The 2023 New Zealand general election will be held on 14 October 2023 to determine the composition of the 54th Parliament of New Zealand. In preparation for the upcoming election Ian Munro, a member of the Archdiocese of Wellington’s Ecology, Justice and Peace (EJP) Commission, encourages us to reflect on which policies can deliver for the common good.

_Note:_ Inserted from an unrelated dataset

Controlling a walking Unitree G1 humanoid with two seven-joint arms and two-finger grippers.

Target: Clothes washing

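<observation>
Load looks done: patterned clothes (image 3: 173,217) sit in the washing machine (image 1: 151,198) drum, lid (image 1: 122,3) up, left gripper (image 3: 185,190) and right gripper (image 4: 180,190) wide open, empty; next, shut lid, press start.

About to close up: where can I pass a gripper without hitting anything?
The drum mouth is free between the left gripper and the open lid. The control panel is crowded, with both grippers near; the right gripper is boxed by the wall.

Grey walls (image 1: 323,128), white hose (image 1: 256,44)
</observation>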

Recently, Inland Revenue released the results of its survey of the 311 richest New Zealand families. The rich are effectively paying less than 10 per cent tax. Once all sources of income are taken into account, the wealthiest Kiwis are taxed at a rate of 8.9 per cent, according to the IR and Treasury report. Image: iStock

This time, three years ago, I wrote about Pope Francis’ view of politics as ‘a lofty vocation’ and how the world’s politicians were being judged on their management, or mismanagement, of the turmoil of the pandemic.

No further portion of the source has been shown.